The Last Call

Karst grunts by way of agreeing at your individual tactical summations while Kareftis nods sagely, pausing to take a few sips of her drink in between. Liz and SLATE keep staring at each other, breaking eye-screen contact to share a mutual look at Lupo before resuming their staring contest. The Old Man uncrosses his arms and lays his hands palm down on the table. He looks at Rowen. "Unsure about numbers, though it'd be easy enough to outfit your rig with a one-off deep analysis scanner to give you some more informational capabilities prior to the job, eh?" He punctuates what turns out to be a question to Liz with a nod of his head, with the young woman offering an uncharacteristically terse nod in return. Then she breaks out into an easy smile and the tension in her face is gone as she looks at the rest of you. Lady Kareftis clears her throat and the air.

"We have a lift here.
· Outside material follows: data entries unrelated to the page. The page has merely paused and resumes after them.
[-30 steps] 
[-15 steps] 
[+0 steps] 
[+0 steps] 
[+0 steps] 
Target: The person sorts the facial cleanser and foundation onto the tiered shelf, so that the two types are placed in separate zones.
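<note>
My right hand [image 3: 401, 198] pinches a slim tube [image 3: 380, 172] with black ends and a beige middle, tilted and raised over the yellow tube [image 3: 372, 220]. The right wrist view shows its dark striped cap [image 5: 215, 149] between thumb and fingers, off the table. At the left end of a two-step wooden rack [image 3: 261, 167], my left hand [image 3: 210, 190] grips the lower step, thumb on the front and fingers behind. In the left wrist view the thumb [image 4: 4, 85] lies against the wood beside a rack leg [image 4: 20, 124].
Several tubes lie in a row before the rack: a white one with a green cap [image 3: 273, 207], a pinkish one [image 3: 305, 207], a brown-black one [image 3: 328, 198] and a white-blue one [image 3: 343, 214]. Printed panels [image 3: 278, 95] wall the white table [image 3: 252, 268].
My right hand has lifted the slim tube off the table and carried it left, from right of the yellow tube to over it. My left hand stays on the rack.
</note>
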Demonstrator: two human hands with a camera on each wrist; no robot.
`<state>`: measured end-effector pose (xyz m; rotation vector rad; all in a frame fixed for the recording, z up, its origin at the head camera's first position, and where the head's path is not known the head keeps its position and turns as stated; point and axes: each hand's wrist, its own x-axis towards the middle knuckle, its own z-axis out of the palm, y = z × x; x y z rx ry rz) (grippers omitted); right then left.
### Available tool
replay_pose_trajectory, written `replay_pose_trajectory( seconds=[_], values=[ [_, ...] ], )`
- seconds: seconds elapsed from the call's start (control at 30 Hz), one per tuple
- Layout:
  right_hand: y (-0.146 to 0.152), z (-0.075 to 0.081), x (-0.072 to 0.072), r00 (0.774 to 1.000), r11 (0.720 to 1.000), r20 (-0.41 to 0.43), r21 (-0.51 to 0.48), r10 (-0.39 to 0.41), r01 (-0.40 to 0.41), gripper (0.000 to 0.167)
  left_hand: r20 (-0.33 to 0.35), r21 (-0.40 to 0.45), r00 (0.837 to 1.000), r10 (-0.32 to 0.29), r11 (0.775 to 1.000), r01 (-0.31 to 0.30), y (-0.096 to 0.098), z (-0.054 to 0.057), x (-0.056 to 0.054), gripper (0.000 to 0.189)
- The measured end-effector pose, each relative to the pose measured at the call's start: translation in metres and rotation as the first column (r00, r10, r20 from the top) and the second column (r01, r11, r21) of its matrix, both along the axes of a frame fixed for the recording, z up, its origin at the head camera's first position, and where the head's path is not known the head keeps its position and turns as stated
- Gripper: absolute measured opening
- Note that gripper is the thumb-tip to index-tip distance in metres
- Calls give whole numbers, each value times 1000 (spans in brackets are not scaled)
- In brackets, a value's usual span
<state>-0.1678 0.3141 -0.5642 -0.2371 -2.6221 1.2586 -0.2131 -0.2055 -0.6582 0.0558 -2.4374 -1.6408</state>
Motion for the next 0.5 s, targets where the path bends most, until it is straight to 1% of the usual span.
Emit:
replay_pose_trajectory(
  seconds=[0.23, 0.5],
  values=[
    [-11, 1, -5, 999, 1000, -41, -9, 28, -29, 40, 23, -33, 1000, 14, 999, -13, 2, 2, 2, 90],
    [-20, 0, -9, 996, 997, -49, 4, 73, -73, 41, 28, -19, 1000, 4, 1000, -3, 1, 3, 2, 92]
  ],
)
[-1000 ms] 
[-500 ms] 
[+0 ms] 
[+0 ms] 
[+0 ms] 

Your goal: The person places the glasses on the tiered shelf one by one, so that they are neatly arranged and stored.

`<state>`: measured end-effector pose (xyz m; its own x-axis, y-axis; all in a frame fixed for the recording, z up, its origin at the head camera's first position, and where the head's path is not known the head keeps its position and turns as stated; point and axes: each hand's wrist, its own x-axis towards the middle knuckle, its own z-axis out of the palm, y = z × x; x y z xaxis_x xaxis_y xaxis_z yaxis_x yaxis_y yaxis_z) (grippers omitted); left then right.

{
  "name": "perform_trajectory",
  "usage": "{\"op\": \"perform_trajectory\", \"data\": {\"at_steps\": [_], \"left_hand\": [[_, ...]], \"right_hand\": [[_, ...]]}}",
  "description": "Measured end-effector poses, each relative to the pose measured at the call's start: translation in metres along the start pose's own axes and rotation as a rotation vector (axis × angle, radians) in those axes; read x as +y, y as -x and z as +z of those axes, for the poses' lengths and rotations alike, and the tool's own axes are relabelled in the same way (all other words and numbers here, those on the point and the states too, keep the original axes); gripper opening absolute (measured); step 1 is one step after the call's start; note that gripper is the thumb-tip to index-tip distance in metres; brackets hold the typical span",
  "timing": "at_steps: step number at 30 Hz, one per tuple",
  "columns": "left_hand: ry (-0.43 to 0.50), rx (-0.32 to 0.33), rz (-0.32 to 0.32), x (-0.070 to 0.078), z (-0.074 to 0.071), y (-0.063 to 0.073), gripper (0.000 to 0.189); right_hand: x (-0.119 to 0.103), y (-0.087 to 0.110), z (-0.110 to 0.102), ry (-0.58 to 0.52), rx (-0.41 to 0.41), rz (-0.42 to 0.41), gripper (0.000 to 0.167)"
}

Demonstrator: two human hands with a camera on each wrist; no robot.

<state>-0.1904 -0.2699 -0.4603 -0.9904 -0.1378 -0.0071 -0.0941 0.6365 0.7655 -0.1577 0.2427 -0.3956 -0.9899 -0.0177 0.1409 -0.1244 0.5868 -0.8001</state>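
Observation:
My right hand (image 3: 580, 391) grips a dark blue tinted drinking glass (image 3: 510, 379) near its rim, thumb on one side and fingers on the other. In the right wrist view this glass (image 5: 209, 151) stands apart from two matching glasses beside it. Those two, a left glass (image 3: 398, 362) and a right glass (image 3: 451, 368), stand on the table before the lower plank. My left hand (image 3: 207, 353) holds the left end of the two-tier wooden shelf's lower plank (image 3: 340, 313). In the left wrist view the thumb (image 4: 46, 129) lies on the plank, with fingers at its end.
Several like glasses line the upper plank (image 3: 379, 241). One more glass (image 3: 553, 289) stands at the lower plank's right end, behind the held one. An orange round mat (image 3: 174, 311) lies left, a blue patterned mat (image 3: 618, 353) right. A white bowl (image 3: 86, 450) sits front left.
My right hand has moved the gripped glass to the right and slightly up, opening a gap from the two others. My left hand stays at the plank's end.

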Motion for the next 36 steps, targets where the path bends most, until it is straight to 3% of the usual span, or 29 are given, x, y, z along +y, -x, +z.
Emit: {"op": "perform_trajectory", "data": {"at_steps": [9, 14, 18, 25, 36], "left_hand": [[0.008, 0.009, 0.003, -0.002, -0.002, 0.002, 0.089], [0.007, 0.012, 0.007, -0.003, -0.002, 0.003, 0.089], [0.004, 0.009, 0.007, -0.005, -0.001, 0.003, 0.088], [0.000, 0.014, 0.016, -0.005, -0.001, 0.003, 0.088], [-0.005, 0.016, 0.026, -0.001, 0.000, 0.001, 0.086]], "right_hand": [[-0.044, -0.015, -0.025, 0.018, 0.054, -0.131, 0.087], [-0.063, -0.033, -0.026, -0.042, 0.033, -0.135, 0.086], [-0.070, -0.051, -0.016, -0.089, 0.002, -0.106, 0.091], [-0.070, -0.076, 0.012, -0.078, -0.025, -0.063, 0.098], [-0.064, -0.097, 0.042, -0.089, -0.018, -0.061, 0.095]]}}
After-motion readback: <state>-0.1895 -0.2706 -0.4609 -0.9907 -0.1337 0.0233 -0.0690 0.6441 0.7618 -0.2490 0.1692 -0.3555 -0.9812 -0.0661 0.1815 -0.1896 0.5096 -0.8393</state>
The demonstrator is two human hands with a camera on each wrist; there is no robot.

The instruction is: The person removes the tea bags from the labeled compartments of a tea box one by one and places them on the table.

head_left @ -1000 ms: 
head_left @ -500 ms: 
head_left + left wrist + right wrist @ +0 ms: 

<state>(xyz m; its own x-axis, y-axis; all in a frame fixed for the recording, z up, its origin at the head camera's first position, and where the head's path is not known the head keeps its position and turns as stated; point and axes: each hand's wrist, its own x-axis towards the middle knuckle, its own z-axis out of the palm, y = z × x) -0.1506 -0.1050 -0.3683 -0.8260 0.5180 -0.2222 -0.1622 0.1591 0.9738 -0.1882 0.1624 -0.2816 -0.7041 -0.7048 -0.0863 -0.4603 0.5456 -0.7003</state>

Well." She takes a sip of the fizzy drink in her glass and the same man who showed you in brings a tray filled with each of your preferred drinks. "A chute really. It is one way-too much power draw risks the OVERSEER's attention as I-as we-have come to understand it. Still." There is a clatter of metal as the glasses are set down on the table. Liz reaches for one and her grasp is promptly smacked away by Irimloza's hand. The young worker deposits SLATE onto the ground and takes an energized gulp from her water before refilling the glass with an offloaded pitcher. "It will get you most of the way. Safely and, anonymously." The Lady gives you time to finish your drinks and ask any other questions you may have, offering each of you a polite smile as she rises to see each of you off. Karst does his best to do the same, but theres a nervous sort of energy to the man that makes him seem both older and younger at the same time. Like he's ready to take flight. He finishes the rest of his drink, pausing to clink glasses with anyone else that offers their own. The Old Man rises as you do, offering each of you a shake of the hand or mutual grip of the forearm and a good "Good luck." before sitting once more as you take your leave, SLATE in tow. It's hard to tell if Liz is waving at you, her NHP or all of you.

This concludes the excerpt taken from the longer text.